:: RAW DATA ::
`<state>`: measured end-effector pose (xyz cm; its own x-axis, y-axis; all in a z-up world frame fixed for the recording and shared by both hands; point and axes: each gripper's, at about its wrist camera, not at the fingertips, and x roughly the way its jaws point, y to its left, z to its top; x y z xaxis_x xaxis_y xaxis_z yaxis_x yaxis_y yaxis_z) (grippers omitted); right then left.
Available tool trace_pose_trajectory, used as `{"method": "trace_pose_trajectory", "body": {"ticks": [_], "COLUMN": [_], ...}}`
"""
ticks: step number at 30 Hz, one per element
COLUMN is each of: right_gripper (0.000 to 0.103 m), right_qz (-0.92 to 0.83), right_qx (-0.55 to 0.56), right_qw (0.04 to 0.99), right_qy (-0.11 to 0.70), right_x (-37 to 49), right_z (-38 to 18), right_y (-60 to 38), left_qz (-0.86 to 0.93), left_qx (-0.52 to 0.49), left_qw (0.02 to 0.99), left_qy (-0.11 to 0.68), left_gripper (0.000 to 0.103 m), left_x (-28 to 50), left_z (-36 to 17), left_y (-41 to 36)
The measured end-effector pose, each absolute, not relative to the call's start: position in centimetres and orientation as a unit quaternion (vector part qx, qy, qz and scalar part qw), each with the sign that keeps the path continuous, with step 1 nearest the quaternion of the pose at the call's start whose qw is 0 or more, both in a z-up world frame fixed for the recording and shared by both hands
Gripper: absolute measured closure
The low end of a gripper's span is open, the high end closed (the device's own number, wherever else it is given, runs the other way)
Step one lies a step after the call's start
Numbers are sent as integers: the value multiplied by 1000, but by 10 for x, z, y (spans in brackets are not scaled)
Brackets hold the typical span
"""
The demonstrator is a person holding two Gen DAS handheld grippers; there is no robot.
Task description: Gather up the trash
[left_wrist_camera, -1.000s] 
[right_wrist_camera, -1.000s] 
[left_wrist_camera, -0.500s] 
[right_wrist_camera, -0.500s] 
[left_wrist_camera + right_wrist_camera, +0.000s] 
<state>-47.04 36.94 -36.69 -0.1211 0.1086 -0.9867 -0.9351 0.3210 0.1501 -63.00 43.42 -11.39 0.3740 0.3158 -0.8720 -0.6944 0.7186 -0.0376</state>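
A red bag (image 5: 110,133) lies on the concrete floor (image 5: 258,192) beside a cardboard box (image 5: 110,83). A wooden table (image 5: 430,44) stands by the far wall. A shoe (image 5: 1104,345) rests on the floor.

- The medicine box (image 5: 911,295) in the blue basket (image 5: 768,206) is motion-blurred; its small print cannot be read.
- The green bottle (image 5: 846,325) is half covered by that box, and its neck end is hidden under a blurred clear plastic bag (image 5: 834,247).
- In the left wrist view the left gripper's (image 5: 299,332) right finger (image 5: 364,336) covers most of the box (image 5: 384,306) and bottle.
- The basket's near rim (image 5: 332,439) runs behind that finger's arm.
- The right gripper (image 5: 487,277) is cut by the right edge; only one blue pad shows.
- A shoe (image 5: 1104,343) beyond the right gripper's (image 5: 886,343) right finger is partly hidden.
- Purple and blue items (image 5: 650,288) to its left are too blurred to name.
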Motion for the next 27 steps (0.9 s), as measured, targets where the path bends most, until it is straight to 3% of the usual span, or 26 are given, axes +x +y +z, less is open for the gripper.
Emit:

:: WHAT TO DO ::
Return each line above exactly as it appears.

:: WRITTEN RESPONSE ::
`<state>`: measured end-effector pose (xyz cm; its own x-axis, y-axis; all in a z-up world frame fixed for the recording and shared by both hands; point and axes: each gripper's, at about its wrist camera, not at the fingertips, and x roughly the way its jaws point, y to its left, z to its top; x y z xaxis_x xaxis_y xaxis_z yaxis_x yaxis_y yaxis_z) (grippers omitted); right then left.
Available tool trace_pose_trajectory, used as `{"method": "trace_pose_trajectory", "body": {"ticks": [_], "COLUMN": [_], ...}}`
"""
ticks: step number at 30 Hz, one per element
COLUMN is each of: right_gripper (0.000 to 0.103 m), right_qz (-0.92 to 0.83), right_qx (-0.55 to 0.56), right_qw (0.04 to 0.99), right_qy (-0.11 to 0.70), right_x (-37 to 49), right_z (-38 to 18), right_y (-60 to 38), left_qz (-0.86 to 0.93), left_qx (-0.52 to 0.49), left_qw (0.02 to 0.99), left_qy (-0.11 to 0.68), left_gripper (0.000 to 0.103 m), left_x (-28 to 50), left_z (-36 to 17), left_y (-41 to 36)
The measured end-effector pose, each absolute, not relative to the call's start: position in centimetres and orientation as a unit quaternion (vector part qx, qy, qz and scalar part qw), each with the sign that keeps the path continuous, with step 1 nearest the quaternion of the pose at the call's start whose qw is 0 or more, both in a z-up world frame fixed for the recording and shared by both hands
Gripper: absolute measured closure
The low end of a gripper's span is open, the high end closed (the device's own number, wherever else it is given, runs the other way)
Step one lies a step after the call's start
Numbers are sent as integers: the value multiplied by 1000, but by 10 for x, z, y (spans in brackets are not scaled)
Brackets hold the typical span
"""
The demonstrator is a person holding two Gen DAS handheld grippers; there is no robot.
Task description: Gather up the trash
[left_wrist_camera, -1.000s] 
[right_wrist_camera, -1.000s] 
[left_wrist_camera, -0.500s] 
[right_wrist_camera, -0.500s] 
[left_wrist_camera + right_wrist_camera, +0.000s] 
<state>-47.04 36.94 -36.69 -0.1211 0.1086 -0.9867 -0.9351 0.3210 0.1501 -63.00 43.42 -11.39 0.3740 0.3158 -0.8720 -0.6944 0.7186 -0.0376</state>
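A red bag (image 5: 110,133) lies on the concrete floor (image 5: 258,192) beside a cardboard box (image 5: 110,83). A wooden table (image 5: 430,44) stands by the far wall. A shoe (image 5: 1104,345) rests on the floor.

- The medicine box (image 5: 911,295) in the blue basket (image 5: 768,206) is motion-blurred; its small print cannot be read.
- The green bottle (image 5: 846,325) is half covered by that box, and its neck end is hidden under a blurred clear plastic bag (image 5: 834,247).
- In the left wrist view the left gripper's (image 5: 299,332) right finger (image 5: 364,336) covers most of the box (image 5: 384,306) and bottle.
- The basket's near rim (image 5: 332,439) runs behind that finger's arm.
- The right gripper (image 5: 487,277) is cut by the right edge; only one blue pad shows.
- A shoe (image 5: 1104,343) beyond the right gripper's (image 5: 886,343) right finger is partly hidden.
- Purple and blue items (image 5: 650,288) to its left are too blurred to name.
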Motion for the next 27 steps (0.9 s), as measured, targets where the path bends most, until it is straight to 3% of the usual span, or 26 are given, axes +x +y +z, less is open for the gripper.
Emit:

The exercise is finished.